■ Exercise requirements
Return each line of the records below in which the string "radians" turns up.

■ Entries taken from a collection
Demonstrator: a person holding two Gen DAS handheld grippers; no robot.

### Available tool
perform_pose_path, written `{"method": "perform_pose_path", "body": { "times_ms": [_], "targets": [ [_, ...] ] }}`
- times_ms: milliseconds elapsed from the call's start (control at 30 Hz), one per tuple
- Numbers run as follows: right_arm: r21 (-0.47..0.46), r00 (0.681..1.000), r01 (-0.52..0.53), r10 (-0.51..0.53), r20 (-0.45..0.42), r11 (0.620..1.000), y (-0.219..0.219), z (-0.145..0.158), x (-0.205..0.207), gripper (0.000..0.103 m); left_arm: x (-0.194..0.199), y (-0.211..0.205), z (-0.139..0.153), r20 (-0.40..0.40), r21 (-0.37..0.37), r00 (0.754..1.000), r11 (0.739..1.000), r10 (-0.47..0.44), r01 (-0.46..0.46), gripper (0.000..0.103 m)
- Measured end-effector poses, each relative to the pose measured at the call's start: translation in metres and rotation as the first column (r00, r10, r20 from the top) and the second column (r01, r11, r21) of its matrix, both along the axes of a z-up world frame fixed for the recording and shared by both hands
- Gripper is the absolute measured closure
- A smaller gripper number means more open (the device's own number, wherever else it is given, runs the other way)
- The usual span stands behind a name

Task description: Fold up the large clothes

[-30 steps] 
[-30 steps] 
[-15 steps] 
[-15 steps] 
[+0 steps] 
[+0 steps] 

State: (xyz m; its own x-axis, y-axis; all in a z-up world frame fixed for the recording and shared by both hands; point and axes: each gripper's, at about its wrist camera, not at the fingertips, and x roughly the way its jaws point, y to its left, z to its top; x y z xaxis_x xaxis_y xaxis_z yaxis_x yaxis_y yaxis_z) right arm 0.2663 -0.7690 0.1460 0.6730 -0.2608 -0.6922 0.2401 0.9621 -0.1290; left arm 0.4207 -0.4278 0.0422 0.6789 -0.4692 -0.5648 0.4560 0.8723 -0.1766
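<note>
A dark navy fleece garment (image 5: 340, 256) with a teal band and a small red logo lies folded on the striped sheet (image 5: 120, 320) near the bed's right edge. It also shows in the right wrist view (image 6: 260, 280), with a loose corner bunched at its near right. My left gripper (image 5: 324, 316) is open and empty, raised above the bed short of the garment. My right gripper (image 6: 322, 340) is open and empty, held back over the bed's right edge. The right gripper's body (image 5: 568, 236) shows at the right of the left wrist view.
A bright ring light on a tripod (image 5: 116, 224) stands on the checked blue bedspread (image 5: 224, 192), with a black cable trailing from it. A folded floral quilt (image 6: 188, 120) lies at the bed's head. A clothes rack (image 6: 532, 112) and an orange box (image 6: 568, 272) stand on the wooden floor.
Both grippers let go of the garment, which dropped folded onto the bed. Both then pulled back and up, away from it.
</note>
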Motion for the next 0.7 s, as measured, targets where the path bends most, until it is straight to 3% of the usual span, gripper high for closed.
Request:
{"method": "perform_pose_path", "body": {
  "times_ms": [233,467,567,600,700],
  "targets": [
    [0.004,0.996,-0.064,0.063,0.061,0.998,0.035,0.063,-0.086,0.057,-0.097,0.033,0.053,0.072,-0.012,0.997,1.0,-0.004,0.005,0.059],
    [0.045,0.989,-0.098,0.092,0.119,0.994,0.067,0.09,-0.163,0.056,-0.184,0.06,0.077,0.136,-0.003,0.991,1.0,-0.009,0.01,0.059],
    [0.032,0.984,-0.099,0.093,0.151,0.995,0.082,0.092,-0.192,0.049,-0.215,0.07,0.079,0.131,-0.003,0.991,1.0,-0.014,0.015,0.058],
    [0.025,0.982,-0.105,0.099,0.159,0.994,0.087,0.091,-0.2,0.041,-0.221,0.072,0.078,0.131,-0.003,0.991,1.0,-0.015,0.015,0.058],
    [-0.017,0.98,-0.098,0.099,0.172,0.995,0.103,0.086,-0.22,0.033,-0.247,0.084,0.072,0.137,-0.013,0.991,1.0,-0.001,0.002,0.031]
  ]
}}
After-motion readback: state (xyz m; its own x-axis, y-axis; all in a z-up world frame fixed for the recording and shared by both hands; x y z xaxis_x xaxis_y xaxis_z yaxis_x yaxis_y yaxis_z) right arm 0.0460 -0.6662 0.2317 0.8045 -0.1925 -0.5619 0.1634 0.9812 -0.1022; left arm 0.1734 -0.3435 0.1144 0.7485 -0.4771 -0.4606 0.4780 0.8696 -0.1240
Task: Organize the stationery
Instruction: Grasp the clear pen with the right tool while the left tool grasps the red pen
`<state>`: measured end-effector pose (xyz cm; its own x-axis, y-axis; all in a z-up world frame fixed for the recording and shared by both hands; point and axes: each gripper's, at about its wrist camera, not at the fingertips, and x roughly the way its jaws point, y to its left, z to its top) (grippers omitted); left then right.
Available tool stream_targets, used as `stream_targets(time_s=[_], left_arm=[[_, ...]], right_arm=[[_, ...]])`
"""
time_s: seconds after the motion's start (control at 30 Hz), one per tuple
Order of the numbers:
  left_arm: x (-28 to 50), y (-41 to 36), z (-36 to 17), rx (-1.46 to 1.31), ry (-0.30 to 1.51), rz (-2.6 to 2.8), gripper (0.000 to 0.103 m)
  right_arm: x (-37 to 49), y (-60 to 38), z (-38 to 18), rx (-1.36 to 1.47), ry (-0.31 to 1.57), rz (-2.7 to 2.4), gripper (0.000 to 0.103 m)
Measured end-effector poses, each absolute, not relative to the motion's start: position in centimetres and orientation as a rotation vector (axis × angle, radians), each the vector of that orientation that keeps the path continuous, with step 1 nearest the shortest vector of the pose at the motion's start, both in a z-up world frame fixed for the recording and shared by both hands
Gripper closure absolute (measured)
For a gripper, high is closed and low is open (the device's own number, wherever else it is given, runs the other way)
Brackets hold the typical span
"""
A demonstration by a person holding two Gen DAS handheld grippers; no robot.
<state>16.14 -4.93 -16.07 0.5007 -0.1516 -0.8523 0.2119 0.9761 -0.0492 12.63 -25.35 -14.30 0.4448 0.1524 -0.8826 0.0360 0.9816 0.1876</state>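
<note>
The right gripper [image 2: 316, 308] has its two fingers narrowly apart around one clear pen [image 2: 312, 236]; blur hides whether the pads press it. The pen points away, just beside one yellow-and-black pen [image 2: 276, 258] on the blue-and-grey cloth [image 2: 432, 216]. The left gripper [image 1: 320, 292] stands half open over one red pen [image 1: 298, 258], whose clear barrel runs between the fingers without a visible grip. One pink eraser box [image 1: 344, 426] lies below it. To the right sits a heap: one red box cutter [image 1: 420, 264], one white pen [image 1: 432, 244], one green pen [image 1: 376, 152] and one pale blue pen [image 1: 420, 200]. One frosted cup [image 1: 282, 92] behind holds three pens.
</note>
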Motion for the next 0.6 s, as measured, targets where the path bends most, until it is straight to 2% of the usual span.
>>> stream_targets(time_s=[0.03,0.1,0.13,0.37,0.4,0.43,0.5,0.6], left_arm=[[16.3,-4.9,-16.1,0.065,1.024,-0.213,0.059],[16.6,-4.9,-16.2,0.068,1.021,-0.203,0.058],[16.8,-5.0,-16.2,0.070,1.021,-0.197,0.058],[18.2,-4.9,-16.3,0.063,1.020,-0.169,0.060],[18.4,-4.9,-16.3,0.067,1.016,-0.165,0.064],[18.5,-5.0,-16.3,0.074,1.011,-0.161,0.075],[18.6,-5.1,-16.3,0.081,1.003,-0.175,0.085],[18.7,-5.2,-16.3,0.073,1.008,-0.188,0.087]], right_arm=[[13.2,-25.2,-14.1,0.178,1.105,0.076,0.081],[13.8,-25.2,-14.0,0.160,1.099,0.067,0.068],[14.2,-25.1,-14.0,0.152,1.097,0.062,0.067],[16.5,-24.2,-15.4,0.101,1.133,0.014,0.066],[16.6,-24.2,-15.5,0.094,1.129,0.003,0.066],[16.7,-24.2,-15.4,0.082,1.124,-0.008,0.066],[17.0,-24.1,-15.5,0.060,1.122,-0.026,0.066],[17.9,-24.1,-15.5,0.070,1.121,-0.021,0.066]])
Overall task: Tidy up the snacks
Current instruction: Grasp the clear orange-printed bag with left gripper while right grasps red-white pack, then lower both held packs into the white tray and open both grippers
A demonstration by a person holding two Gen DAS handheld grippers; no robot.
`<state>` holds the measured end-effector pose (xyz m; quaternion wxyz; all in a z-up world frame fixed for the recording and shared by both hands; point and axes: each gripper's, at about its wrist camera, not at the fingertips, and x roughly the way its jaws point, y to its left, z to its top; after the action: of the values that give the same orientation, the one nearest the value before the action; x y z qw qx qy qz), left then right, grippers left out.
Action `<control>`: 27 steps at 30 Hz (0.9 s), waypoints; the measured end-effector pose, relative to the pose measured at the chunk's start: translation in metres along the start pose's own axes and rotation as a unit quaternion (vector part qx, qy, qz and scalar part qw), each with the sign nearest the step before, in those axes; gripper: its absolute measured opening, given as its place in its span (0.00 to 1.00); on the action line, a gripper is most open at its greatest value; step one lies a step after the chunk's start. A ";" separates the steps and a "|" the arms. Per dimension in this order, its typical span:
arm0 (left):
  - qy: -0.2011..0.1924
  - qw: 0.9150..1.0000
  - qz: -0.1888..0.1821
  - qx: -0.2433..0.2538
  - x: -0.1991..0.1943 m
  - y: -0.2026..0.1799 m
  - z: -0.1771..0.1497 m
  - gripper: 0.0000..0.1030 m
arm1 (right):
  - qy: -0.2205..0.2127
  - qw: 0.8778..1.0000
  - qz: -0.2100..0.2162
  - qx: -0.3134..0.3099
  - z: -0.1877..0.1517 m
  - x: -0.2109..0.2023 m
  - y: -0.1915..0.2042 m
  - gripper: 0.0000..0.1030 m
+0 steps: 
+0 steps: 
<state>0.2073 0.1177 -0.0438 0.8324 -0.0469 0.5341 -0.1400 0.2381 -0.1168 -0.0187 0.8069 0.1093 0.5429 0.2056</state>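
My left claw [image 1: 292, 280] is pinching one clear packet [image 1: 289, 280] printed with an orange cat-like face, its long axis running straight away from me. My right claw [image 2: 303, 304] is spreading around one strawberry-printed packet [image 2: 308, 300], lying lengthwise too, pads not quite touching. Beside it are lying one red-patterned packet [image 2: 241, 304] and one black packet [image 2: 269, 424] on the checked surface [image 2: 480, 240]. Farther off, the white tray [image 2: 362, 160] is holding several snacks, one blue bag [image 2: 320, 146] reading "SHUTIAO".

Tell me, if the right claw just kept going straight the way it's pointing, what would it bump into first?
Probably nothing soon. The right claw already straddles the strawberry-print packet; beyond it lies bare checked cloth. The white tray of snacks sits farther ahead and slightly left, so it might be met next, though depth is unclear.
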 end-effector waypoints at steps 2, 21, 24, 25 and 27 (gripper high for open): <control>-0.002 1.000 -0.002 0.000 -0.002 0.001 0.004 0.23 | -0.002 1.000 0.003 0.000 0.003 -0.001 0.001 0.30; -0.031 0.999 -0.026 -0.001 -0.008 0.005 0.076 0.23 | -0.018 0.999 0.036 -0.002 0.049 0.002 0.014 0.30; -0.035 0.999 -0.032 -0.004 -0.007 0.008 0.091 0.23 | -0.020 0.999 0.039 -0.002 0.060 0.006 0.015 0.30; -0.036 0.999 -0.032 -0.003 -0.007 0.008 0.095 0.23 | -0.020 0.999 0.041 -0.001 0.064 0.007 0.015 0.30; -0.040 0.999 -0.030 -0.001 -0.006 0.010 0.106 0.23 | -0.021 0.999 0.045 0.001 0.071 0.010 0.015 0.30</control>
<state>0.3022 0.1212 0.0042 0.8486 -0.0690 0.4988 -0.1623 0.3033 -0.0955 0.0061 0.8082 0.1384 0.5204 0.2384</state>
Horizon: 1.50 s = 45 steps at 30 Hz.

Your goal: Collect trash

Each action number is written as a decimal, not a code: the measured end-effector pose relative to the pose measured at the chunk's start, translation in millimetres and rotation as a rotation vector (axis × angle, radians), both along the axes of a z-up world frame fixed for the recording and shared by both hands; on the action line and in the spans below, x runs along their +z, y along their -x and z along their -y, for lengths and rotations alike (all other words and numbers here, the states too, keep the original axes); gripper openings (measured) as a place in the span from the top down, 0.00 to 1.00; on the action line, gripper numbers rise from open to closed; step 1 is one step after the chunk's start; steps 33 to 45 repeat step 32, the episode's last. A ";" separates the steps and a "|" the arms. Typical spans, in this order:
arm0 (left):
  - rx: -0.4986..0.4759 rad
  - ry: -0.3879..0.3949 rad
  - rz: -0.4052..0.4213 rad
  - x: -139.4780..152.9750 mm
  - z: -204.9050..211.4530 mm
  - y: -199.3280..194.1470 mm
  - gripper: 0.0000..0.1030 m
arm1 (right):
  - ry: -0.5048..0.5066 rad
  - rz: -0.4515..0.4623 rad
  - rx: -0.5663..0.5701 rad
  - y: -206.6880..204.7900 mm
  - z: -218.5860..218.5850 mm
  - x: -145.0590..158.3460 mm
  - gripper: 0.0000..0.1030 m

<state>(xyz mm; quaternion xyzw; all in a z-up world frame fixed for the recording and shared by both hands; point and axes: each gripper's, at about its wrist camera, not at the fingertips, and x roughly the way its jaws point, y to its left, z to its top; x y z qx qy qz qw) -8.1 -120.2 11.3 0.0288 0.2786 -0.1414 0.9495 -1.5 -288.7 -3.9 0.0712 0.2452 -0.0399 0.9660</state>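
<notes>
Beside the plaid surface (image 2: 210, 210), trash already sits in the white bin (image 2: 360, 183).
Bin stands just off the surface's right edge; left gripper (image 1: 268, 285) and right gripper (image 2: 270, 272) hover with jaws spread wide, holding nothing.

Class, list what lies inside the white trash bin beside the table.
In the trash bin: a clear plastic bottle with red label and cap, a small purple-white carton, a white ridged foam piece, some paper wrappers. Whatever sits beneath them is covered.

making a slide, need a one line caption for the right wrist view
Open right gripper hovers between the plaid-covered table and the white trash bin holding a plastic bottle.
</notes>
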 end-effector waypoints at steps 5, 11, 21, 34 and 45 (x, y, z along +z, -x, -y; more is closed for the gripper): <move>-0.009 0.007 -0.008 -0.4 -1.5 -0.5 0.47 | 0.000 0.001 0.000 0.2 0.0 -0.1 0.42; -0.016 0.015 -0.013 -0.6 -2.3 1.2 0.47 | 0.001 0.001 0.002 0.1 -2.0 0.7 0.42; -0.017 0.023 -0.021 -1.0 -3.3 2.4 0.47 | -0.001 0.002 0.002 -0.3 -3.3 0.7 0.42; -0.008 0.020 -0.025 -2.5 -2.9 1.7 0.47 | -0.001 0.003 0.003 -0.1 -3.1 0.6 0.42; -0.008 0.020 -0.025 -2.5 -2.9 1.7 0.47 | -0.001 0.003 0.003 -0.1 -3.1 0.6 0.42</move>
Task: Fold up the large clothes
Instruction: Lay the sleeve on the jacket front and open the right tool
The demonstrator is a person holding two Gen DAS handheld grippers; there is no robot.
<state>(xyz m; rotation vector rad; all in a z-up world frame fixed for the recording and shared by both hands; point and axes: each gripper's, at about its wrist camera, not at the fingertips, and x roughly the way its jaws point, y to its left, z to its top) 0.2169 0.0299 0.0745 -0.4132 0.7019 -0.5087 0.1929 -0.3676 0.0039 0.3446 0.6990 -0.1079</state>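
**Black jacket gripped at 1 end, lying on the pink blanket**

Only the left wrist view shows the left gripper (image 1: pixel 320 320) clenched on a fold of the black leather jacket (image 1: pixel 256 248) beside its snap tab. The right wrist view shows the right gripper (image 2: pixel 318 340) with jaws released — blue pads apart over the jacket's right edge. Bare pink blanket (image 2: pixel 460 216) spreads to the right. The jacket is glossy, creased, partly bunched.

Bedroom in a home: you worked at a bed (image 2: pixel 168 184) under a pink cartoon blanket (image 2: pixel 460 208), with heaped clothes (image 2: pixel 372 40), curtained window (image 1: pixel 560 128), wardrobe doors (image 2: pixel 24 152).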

■ Written answer
Measured end-effector poses, each absolute, not relative to the motion's start: position in centimetres and orientation as a rotation vector (axis × angle, radians), each the vector of that orientation that keeps the path continuous, with step 1 nearest the shortest vector of the pose at the motion's start, both in a z-up world frame fixed for the recording and shared by both hands
Each action number is written as a decimal, not a code: the measured end-effector pose relative to the pose measured at the chunk's start, translation in millimetres and rotation as a rotation vector (axis × angle, radians), both along the axes of a z-up world frame fixed for the recording and shared by both hands; on the action line and in the spans below, x runs along their +z, y along their -x and z along their -y, for lengths and rotations alike (all other words and numbers here, the states too, keep the original axes); gripper openings (measured) as a place in the span from the top down, 0.00 to 1.00; on the action line, gripper numbers rise from open to closed; step 1 is one step after the chunk's start; steps 33 to 45 repeat step 32, the episode's last. A ";" separates the steps and a "|" the arms. Typical spans, in this order:

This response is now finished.